Blakeney, her zamanki gülümsemesiyle kendisine karşı atılan kahkahalara katılmıştı.
“Bu çok zekiceydi bak, değil mi?” dedi, sakin sakin Vikont’a döndü. “Efendim, hanımım çok zeki bir kadındır. Eğer İngiltere’de uzun süre yaşarsanız, bunu siz de öğrenirsiniz.”

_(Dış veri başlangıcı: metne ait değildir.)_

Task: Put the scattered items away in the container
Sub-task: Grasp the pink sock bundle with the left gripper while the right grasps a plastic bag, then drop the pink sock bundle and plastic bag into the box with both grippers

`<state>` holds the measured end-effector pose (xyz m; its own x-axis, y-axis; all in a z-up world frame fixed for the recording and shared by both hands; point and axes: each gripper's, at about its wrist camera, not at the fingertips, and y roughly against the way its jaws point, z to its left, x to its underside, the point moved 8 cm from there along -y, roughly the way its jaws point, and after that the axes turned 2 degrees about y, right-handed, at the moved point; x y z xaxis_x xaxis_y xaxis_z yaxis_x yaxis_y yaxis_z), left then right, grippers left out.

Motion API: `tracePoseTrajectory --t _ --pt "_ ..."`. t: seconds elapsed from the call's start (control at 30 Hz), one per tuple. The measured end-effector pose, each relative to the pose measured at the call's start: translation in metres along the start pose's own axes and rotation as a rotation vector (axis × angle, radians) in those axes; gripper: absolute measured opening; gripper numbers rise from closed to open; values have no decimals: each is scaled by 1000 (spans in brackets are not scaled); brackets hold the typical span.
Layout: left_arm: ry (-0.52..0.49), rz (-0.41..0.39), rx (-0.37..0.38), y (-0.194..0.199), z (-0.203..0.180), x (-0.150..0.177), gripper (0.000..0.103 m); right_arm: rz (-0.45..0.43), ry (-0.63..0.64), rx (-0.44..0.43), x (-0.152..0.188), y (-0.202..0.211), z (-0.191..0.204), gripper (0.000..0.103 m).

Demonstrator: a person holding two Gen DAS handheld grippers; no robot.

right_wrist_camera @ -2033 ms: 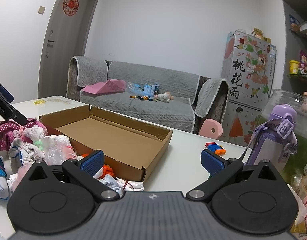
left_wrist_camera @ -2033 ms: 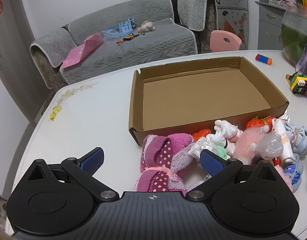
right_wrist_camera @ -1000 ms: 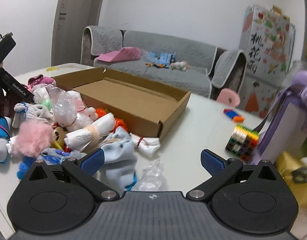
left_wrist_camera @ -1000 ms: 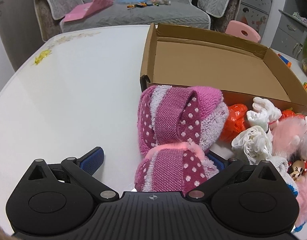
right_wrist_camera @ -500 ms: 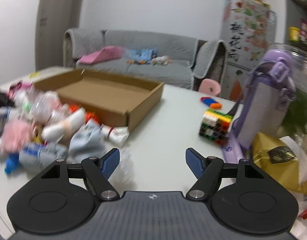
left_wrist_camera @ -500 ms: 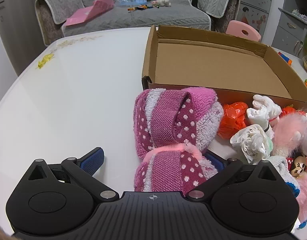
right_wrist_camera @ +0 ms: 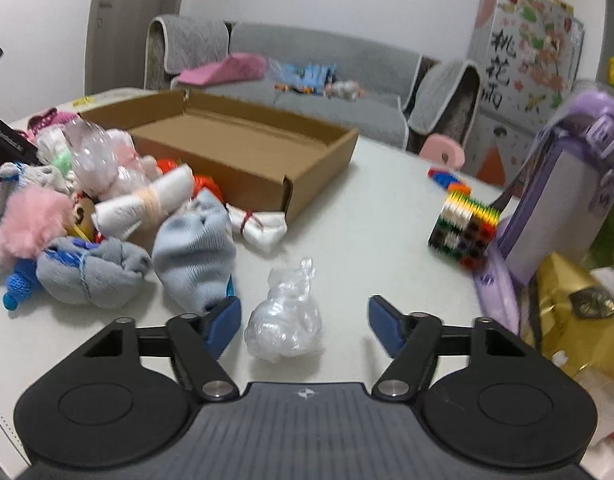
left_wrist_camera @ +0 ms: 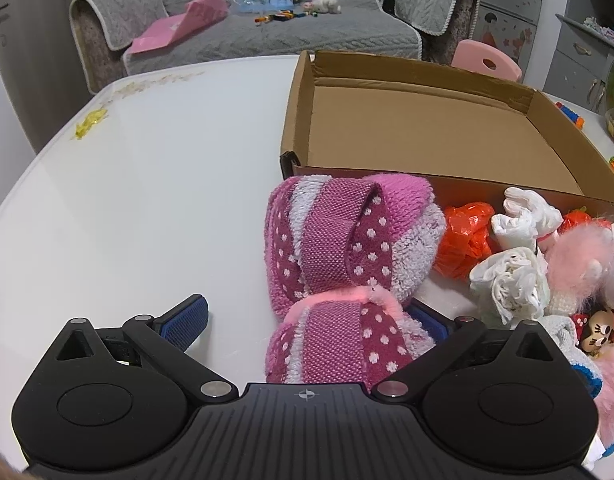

“Sör Percy haklı, Vikont,” diye araya girdi Efendi Tony, elini dostça genç Fransız’ın omzuna attı. “İngiltere’deki hayatını, onu düello yapmak için kışkırtarak geçirmen pek iyi olmaz.”
Vikont, bir anlığına tereddüte düştü, sonra sisin hâkim olduğu bu adadaki sıradışı onur kaidesini kabullenip hafifçe omuzlarını silkti, ağırbaşlı bir tavır takınıp:
“Ah, peki! Eğer mösyö bu durumdan memnunsa, ben de memnunum. Siz, efendim, bizim koruyucumuzsunuz. Eğer yanlış bir şey yaptıysam geri çekiliyorum,” dedi.
“Aynen, geri çekil!” diye araya girdi Blakeney, memnuniyetini gösteren derin bir nefes aldı. “Buradan uzaklaş bakalım, heyecanlı yavru enik,” diye de ekledi. “Tanrım, Ffoulkes, eğer bu genç Fransa’dan getirdiğiniz yüklerin bir örneğiyse, onları Kanal’ın ortasında bırakmanızı tavsiye ediyorum, yoksa bu konuyu yaşlı Pitt’le görüşmek ve kaçakçılığını yaptığınız yükler için kısıtlayıcı bir gümrük tarifesi çıkarmasını sağlamak zorunda kalacağım.”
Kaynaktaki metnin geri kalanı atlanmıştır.